Arkansas and Georgia had met in three previous bowl games: the 1969 Sugar Bowl, with Arkansas taking a 16–2 decision, the 1976 Cotton Bowl Classic, which Arkansas also won 31–10, and the 1987 Liberty Bowl, which Georgia won 20-17. Georgia's head coach Ray Goff played quarterback in the 1976 Cotton Bowl loss to Arkansas.

===Arkansas===

With the Southwest Conference dying, Arkansas athletic director Frank Broyles had engineered a deal for Arkansas to move to the flourishing Southeastern Conference. Arkansas' final season before the move was in 1991 when the Razorbacks finished the regular season at 6–5.

===Georgia===

Georgia defeated #6 Clemson, but lost to an unranked Vanderbilt team to enter the game at 8–3.

==Game summary==
Georgia began the scoring early, throwing two touchdown passes from Eric Zeier to take an early 14–0 lead.

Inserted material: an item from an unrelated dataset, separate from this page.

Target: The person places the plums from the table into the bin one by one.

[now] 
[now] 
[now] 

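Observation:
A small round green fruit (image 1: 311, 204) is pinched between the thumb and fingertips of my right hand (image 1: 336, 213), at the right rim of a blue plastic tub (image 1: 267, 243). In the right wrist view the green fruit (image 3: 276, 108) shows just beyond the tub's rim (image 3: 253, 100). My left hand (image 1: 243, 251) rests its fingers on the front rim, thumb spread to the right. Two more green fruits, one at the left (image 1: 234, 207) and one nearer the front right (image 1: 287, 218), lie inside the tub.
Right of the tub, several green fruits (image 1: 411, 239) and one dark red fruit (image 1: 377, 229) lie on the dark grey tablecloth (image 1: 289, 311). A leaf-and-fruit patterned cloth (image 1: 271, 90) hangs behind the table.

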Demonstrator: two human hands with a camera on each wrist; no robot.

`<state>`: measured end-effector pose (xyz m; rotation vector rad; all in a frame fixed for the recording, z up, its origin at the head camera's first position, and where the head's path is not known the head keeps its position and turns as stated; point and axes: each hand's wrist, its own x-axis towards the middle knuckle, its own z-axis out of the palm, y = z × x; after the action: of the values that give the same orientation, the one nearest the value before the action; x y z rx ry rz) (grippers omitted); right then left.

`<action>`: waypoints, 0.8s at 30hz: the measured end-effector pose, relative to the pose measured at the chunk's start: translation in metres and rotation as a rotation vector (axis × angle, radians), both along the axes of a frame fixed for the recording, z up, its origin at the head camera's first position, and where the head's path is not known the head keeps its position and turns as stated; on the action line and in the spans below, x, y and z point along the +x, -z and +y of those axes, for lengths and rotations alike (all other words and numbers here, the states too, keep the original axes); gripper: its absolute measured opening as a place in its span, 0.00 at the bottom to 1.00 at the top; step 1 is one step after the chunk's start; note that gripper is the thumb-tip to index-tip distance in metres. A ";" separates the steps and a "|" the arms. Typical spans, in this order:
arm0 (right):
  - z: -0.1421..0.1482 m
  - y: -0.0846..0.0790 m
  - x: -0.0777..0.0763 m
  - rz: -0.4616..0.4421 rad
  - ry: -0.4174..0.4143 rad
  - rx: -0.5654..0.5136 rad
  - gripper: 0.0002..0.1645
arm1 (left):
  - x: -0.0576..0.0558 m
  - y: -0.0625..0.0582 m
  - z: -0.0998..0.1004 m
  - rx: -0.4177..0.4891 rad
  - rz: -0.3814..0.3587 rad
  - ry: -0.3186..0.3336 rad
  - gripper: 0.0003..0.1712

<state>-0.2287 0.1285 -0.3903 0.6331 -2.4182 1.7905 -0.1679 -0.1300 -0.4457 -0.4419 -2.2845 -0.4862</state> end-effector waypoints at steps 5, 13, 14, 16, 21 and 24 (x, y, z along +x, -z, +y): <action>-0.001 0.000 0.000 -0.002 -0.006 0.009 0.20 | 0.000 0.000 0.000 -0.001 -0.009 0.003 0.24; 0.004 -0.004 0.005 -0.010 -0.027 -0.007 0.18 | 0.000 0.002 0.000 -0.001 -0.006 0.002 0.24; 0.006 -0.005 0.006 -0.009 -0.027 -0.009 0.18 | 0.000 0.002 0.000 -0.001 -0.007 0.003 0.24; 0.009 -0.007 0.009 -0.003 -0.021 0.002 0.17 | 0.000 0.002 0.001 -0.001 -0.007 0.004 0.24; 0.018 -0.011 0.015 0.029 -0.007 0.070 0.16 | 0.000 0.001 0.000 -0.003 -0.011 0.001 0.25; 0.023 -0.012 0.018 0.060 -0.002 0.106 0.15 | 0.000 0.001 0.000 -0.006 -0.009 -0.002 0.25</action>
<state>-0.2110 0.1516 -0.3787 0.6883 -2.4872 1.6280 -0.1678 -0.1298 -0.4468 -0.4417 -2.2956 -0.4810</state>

After Georgia added a second-quarter field goal, Arkansas finally got on the board when E. D. Jackson rushed in from seven yards out. After halftime, Georgia's Andre Hastings broke a 53-yard touchdown run. Jackson would again score for the Hogs, and add a two-point conversion. However, the Hogs couldn't score again and fell short, 24–15. Arkansas was without their starting QB Jason Allen.